Wall of texts are fun.
You make some good points, and I agree with a few of them. I don't think that you shouldn't know the color before socketing. That part I'm very confident won't make it into the final build, which makes part of my original post irrelevant.
As for experimentation...the entire point of locking a rune to a skill would be to force players to specialize more. Runes apparently drop like candy at low levels, and you can experiment with those. But a lot of players see this new skill system and automatically think "oh god, people can just swap skills out and copy me instantly", and that's something that locking runes would prevent, to a point.
As for changing removing the affix when you unlock it...that's a good point, but I think that it's not quite so bad. One question that's important is...how big will these bonuses be? If they're big and noticeable, then yes, you have a good point.
I guess another point I didn't really make in my post was that you should be experimenting with, say, level five or six runes, and focusing your level seven runes, which will presumably be fairly rare, on your main abilities. It makes respeccing more of an investment, while not making it impossible. You shouldn't be pulling runes from your main abilities to experiment anyways.
Most of this system is sound. Specifically, locking runes to your skills, and the random affixes. These both force the players to specialize by forcing players to choose the skills to place their best runes in.

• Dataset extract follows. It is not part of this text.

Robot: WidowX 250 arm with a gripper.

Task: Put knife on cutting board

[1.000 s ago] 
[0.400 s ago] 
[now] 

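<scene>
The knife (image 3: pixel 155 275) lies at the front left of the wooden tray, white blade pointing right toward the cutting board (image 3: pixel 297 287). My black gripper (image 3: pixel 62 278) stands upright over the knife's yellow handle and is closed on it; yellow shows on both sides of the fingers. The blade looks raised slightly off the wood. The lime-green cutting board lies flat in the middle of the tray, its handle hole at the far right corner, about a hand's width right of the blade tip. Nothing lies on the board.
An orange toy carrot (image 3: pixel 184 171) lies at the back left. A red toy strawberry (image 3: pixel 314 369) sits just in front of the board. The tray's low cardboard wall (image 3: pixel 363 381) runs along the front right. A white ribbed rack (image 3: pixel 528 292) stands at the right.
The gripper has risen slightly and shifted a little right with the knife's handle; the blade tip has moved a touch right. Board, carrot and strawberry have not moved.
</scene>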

The issue I have is with the whole "unknown until socketed" system. Here are two scenarios that explain why:
New Player:
"Yay I found a rune! It says that I can socket it into an ability to make it do new things! <sockets magic missiles> Wow! It shoots two shots now! <Players a little more> Wait, another rune! This one is level two though, must make my magic missiles shoot 3 shots! <sockets the rune> WHAT!?! IT DOES SOMETHING DIFFERENT NOW!?! WTH!!!!! <goes on general chat channels and spams>
Not Good.
Veteran Player:
"Awesome, I found another level 7 rune. I'll just socket it into my magic missil...DAMNIT! IT'S ANOTHER OBSIDIAN RUNE! I wanted crimson in my magic missiles! And to top it off, I wanted obsidian in my arcane orb instead. This sucks, now I wasted a rune."
Give runes random stats and lock them to my skills, but show me the color first.
This system would cause an inventory issue though, since you could potentially have 5 runes per ability in your stash. The solution? Allow the mystic to "unlock" a rune, costing gold and/or crafting materials (based on rune level), so you can keep runes for common skills, and a few "unattuned" runes around for general purpose at the end game. How would this affect the affixes? Honestly I think that unlocking the rune should lose the affix, so that you're discouraged from just swapping runes every time you want to.
Wise wise wise man!
That's a good middle ground between randomness and predictability.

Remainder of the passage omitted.